Since we emerged from the outback into the lush green Atherton Tablelands way back in July, we've become accustomed to seeing cane fields pretty much everywhere. They're as much a part of the east coast landscape as beaches, tropical foliage and dangerous animals. We've grown quite fond of them.
There's no doubt about it, sugar is big business in the sunshine state. And in each of the larger regional towns we've passed through, there have been sugar mills, billowing thick white smoke and smelling like you've just over-caramelised the top of your crème brûlée. That's the smell of Queensland.
Sugarcane came to Australia on the ships of the first fleet in 1788, but it wasn't until 1862 that the first commercially viable cane plantation was established near Brisbane. However the European settlers of the day lacked both the physical strength and the inclination to undertake the hot, backbreaking work of a cane cutter, and a severe labour shortage threatened the future of the industry. So the Queensland Government supported a scheme to import cheap labour from the islands of the South Pacific, and an estimated 62,500 Islanders were brought to Queensland between 1863 and 1904. Most Islanders came voluntarily, but many were kidnapped - or "blackbirded" - and others persuaded to travel to Queensland by coercion, force and deception.

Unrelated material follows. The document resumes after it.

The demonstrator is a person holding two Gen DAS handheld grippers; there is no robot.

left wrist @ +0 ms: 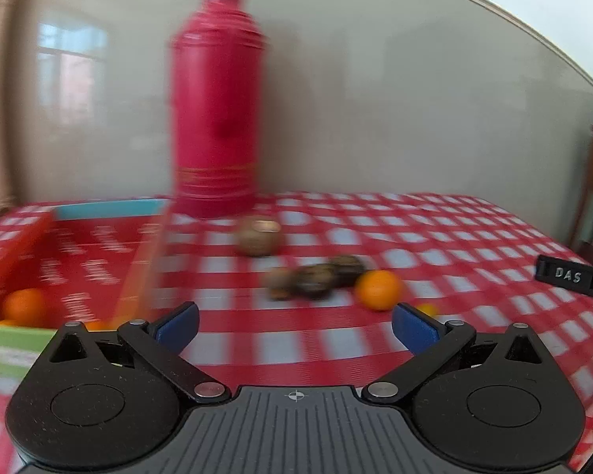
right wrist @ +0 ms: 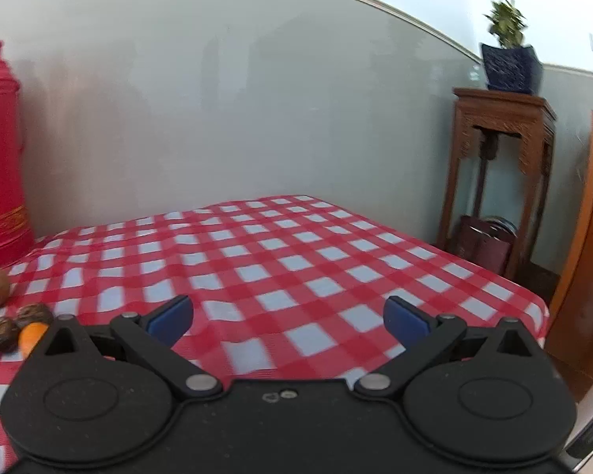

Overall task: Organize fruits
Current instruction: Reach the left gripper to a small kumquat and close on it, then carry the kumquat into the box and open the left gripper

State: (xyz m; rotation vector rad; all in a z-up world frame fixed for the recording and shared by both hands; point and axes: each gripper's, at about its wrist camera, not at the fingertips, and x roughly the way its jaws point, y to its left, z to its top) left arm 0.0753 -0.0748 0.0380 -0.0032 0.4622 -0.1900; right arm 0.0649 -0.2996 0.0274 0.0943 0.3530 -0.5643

In 1904 these practices finally came to an end following Federal Government legislation in 1901 - the same legislation also saw most of the Pacific Island cane cutters deported. Migrants from Italy and other European countries looking for a better life in Australia took up the opportunity of employment in the cane fields and now many sugarcane growers in Queensland are descendants of the early cane cutters. It wasn't until the mid 1960s that mechanical harvesters took over the task of cutting the cane.
As we drive along it's interesting to see all the different stages of sugar production. From fields that have been harvested and re-sown through to fully mature canes ready to be crushed and milled.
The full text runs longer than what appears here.